=== Exercise aim ===
Using the data beneath this instruction, retype only the lines from the one that contains "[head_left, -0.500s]" down to the one that contains "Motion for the", both included, exactly as they appear.

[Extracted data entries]
-- -- --
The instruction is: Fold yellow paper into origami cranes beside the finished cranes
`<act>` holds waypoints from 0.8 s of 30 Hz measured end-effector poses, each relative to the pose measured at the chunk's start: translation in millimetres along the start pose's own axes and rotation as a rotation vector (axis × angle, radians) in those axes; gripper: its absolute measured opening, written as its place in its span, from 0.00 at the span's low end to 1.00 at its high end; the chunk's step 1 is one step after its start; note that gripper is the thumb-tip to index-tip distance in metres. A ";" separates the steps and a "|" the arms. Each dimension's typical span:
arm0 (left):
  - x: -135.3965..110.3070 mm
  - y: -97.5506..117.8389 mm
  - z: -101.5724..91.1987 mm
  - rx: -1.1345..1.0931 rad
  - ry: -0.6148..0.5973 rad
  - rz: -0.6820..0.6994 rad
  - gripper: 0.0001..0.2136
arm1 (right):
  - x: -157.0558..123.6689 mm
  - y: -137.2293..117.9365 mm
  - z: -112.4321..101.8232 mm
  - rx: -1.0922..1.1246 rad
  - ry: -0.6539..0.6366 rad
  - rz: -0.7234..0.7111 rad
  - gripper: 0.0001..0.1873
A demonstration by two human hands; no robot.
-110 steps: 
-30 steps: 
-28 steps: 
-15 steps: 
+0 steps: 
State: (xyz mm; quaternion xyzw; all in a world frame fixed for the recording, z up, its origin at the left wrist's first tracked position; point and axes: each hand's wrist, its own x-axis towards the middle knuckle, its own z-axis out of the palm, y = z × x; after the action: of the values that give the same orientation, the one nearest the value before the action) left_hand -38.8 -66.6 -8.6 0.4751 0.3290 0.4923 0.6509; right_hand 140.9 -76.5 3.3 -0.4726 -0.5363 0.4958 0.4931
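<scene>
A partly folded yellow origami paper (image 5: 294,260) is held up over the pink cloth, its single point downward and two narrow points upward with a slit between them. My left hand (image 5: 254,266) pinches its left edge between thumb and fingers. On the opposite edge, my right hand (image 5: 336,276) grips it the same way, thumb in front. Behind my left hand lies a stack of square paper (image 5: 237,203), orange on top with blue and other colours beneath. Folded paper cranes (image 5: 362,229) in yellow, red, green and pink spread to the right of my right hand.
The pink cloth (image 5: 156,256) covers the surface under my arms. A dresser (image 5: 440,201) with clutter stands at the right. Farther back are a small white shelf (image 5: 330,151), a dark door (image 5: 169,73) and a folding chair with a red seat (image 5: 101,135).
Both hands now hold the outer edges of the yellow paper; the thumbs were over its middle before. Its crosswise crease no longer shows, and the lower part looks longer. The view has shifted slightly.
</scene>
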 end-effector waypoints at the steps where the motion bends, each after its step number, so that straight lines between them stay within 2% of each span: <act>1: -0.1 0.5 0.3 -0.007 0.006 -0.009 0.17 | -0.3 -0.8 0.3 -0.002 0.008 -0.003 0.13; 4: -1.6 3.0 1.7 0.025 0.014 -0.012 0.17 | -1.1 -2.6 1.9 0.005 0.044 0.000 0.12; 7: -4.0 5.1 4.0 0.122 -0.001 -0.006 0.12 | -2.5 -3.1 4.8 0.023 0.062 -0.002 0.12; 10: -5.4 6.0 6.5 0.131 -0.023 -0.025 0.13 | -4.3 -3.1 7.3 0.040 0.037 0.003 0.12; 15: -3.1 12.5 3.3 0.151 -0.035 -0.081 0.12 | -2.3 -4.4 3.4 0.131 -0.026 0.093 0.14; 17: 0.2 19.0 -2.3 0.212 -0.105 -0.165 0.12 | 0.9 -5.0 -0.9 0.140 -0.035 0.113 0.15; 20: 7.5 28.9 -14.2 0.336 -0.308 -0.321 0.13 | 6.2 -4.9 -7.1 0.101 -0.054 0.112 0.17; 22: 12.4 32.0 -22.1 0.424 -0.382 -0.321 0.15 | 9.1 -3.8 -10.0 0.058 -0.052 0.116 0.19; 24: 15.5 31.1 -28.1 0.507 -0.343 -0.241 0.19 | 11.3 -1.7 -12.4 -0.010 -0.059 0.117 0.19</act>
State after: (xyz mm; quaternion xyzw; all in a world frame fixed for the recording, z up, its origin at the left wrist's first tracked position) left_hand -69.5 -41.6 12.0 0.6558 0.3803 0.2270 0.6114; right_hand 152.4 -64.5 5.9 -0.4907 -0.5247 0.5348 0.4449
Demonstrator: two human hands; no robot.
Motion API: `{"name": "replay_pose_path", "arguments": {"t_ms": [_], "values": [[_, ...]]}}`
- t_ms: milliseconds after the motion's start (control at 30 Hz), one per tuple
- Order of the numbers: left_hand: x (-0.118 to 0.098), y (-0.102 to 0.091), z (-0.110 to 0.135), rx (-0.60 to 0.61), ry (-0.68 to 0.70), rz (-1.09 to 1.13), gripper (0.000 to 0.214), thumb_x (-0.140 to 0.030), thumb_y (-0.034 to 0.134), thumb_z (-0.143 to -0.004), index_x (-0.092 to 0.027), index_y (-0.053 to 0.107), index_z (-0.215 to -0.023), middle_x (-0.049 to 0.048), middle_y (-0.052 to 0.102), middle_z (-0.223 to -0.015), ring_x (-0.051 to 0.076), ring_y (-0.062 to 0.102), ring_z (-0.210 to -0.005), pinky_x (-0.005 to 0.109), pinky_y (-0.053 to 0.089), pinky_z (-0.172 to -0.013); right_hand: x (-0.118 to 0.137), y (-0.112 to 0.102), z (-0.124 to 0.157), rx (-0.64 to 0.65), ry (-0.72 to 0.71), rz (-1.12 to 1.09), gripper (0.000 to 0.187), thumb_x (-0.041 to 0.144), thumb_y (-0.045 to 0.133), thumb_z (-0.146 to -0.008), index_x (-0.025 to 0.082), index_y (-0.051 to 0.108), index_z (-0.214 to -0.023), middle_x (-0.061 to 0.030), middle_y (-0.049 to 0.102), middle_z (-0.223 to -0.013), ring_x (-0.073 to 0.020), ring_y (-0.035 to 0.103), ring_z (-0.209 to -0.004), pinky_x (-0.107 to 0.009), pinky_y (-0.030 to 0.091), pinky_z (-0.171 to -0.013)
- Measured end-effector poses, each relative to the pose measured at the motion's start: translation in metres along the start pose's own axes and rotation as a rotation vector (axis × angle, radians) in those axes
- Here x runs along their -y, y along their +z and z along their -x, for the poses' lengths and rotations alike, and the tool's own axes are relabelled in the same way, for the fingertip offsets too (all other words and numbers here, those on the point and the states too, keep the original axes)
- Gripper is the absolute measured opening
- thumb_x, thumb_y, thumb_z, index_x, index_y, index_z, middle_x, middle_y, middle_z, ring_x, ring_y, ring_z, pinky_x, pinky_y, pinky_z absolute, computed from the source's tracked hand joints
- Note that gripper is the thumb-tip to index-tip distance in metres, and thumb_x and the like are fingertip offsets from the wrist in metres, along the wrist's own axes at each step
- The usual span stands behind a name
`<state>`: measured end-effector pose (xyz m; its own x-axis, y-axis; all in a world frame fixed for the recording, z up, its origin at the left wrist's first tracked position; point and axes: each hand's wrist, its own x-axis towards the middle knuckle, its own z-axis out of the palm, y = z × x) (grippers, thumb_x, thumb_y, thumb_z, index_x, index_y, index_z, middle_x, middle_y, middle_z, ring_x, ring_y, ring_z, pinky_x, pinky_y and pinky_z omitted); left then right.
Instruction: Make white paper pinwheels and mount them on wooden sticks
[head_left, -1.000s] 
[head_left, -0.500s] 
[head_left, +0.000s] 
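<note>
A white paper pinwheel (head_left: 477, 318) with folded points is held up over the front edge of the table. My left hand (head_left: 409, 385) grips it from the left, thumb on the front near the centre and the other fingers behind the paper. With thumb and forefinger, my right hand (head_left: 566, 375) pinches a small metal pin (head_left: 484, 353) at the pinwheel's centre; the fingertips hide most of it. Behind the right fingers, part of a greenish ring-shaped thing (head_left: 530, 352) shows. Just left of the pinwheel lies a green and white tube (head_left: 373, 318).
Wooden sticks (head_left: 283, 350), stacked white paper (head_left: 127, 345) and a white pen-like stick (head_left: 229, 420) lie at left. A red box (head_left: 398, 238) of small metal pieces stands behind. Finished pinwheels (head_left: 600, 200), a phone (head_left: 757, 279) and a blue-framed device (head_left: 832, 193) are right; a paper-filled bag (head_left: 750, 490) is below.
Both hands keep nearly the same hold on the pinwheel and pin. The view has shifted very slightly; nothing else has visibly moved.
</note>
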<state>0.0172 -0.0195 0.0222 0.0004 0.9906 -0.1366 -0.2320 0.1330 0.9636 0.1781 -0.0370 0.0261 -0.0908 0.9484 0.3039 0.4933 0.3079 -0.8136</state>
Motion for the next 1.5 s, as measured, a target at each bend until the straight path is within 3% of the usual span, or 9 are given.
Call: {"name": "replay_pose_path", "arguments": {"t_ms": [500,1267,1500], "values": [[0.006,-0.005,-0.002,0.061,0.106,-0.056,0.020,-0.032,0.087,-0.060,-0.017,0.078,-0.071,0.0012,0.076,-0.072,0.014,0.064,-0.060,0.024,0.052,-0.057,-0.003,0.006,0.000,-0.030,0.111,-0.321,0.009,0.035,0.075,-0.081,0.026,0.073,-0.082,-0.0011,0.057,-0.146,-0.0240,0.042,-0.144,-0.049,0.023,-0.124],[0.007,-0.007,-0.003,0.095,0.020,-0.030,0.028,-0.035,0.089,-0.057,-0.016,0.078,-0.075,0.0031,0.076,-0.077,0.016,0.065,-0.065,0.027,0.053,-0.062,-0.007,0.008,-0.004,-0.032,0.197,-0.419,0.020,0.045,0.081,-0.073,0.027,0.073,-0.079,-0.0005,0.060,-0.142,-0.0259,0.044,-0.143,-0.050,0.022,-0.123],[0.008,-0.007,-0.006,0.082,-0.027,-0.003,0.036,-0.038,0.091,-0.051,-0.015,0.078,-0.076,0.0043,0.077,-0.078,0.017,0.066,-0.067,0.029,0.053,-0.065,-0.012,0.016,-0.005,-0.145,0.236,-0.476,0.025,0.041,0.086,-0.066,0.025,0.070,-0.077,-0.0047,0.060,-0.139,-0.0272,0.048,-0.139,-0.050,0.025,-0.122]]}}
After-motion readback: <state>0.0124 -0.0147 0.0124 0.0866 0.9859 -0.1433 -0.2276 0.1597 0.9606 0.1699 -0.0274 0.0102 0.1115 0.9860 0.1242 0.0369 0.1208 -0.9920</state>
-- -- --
=== Response to the exercise ===
[head_left, -0.500s] 
[head_left, +0.000s] 
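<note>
A white paper pinwheel (head_left: 477, 318) with folded points is held up over the front edge of the table. My left hand (head_left: 409, 385) grips it from the left, thumb on the front near the centre and the other fingers behind the paper. With thumb and forefinger, my right hand (head_left: 566, 375) pinches a small metal pin (head_left: 484, 353) at the pinwheel's centre; the fingertips hide most of it. Behind the right fingers, part of a greenish ring-shaped thing (head_left: 530, 352) shows. Just left of the pinwheel lies a green and white tube (head_left: 373, 318).
Wooden sticks (head_left: 283, 350), stacked white paper (head_left: 127, 345) and a white pen-like stick (head_left: 229, 420) lie at left. A red box (head_left: 398, 238) of small metal pieces stands behind. Finished pinwheels (head_left: 600, 200), a phone (head_left: 757, 279) and a blue-framed device (head_left: 832, 193) are right; a paper-filled bag (head_left: 750, 490) is below.
Both hands keep nearly the same hold on the pinwheel and pin. The view has shifted very slightly; nothing else has visibly moved.
</note>
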<state>0.0172 -0.0195 0.0222 0.0004 0.9906 -0.1366 -0.2320 0.1330 0.9636 0.1781 -0.0370 0.0261 -0.0908 0.9484 0.3039 0.4933 0.3079 -0.8136</state>
Motion for the next 1.5 s, as measured, a target at each bend until the straight path is within 3% of the usual span, or 9 are given.

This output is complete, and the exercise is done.